Further, numeral 24 is an exhaust gas temperature control system, which is based on a detection signal of an exhaust gas temperature sensor 25 for detecting the temperature of the exhaust gas flowing through the exhaust gas system 5 upstream of the heat exchanger 6. Dilution air flow controller 2 for controlling the opening degree of dilution air valve 26 provided in cold air supply system 7
Equipped with 7.

As described above, the control systems of the three types of loops of the heating furnace are independent from each other, and the control amounts of the combustion air temperature control and the exhaust gas temperature control are determined by the result of the combustion load.

[0009]

However, in the above-mentioned conventional heating furnace control device, since the control systems of the three types of loops control independently, the exhaust gas temperature is high when the combustion is high load. However, even if the exhaust gas temperature control system 24 controls the dilution air valve 26 provided in the cold air supply system 7 to be fully opened, the cooling effect may not be obtained. Therefore, the exhaust gas blower provided in the exhaust gas system 4 may be thermally destroyed.

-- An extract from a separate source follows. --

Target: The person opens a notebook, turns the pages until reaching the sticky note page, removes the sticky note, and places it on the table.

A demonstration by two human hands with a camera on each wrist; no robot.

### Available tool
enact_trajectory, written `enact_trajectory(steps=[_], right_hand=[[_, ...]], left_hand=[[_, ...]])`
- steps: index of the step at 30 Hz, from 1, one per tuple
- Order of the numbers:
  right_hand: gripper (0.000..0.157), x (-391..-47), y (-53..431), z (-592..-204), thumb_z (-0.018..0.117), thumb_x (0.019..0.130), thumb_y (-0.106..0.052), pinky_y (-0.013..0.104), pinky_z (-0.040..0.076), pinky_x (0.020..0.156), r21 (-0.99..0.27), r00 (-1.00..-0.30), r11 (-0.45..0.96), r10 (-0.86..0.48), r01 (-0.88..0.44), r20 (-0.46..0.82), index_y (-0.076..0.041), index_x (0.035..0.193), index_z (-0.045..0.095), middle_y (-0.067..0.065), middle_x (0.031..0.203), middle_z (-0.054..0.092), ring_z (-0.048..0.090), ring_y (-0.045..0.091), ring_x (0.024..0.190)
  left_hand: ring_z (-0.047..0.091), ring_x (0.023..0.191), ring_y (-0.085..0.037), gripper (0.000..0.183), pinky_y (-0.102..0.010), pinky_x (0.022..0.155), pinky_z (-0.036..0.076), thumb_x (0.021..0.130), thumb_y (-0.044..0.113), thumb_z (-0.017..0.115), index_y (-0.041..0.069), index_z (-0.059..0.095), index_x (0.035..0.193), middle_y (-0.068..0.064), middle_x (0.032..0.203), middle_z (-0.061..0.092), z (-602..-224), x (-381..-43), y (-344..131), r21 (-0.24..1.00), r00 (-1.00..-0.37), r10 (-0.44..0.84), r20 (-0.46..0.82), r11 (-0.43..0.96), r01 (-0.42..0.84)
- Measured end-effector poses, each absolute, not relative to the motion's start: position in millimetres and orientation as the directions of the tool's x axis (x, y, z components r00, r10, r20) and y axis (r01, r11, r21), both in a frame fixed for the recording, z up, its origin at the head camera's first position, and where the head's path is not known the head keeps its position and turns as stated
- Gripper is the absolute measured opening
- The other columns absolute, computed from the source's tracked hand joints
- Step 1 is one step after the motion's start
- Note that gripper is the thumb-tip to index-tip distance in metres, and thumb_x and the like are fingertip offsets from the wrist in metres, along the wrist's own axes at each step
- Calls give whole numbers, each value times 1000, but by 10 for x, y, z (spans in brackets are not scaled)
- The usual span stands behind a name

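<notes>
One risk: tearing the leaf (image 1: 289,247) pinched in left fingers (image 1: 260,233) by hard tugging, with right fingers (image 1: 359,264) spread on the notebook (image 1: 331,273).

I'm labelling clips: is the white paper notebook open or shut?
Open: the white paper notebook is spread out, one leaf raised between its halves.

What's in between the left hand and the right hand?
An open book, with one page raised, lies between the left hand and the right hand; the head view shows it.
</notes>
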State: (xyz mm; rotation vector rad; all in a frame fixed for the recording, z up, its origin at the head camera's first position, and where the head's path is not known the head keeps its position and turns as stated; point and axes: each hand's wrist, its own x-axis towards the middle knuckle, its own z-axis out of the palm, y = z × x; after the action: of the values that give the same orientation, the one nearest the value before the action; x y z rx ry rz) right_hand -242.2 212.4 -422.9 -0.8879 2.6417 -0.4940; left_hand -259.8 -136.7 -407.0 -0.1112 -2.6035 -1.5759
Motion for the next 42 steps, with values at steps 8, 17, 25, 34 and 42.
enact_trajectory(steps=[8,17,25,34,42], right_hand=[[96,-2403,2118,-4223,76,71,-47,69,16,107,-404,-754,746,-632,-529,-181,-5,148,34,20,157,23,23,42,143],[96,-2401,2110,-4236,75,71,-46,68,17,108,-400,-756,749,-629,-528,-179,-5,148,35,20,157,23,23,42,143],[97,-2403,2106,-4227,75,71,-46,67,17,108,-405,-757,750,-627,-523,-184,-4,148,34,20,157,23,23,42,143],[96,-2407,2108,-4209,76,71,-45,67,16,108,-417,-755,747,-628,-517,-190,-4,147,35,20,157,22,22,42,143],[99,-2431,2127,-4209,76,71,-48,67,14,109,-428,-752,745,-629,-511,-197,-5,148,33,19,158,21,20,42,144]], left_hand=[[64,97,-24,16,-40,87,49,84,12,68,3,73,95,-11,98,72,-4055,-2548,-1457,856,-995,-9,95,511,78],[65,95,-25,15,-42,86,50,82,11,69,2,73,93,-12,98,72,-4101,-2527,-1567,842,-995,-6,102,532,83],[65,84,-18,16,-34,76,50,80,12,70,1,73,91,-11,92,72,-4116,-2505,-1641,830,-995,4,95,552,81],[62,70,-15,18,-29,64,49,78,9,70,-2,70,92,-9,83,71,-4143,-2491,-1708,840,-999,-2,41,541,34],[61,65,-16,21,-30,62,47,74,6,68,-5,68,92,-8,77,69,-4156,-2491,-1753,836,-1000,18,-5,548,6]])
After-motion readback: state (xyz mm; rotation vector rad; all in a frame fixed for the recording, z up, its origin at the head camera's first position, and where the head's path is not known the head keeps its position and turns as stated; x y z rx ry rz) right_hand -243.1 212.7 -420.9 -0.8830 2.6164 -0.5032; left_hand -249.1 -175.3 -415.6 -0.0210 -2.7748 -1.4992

When the exhaust gas temperature rises, the temperature of the combustion air that has been heat-exchanged by the heat exchanger 6 also rises. Therefore, if this state continues, the combustion air temperature control system 18 fully opens the diffusion valve 20. However, it may take time until the temperature of the combustion air is controlled to be equal to or lower than the target value.

Therefore, conventionally, before such a situation occurs, a plant operator manually intervenes to reduce the combustion load. However, if no manual intervention is performed by the plant operator, the heat exchanger 6 and the exhaust gas blower are exposed to high heat for a long time, which may cause thermal damage.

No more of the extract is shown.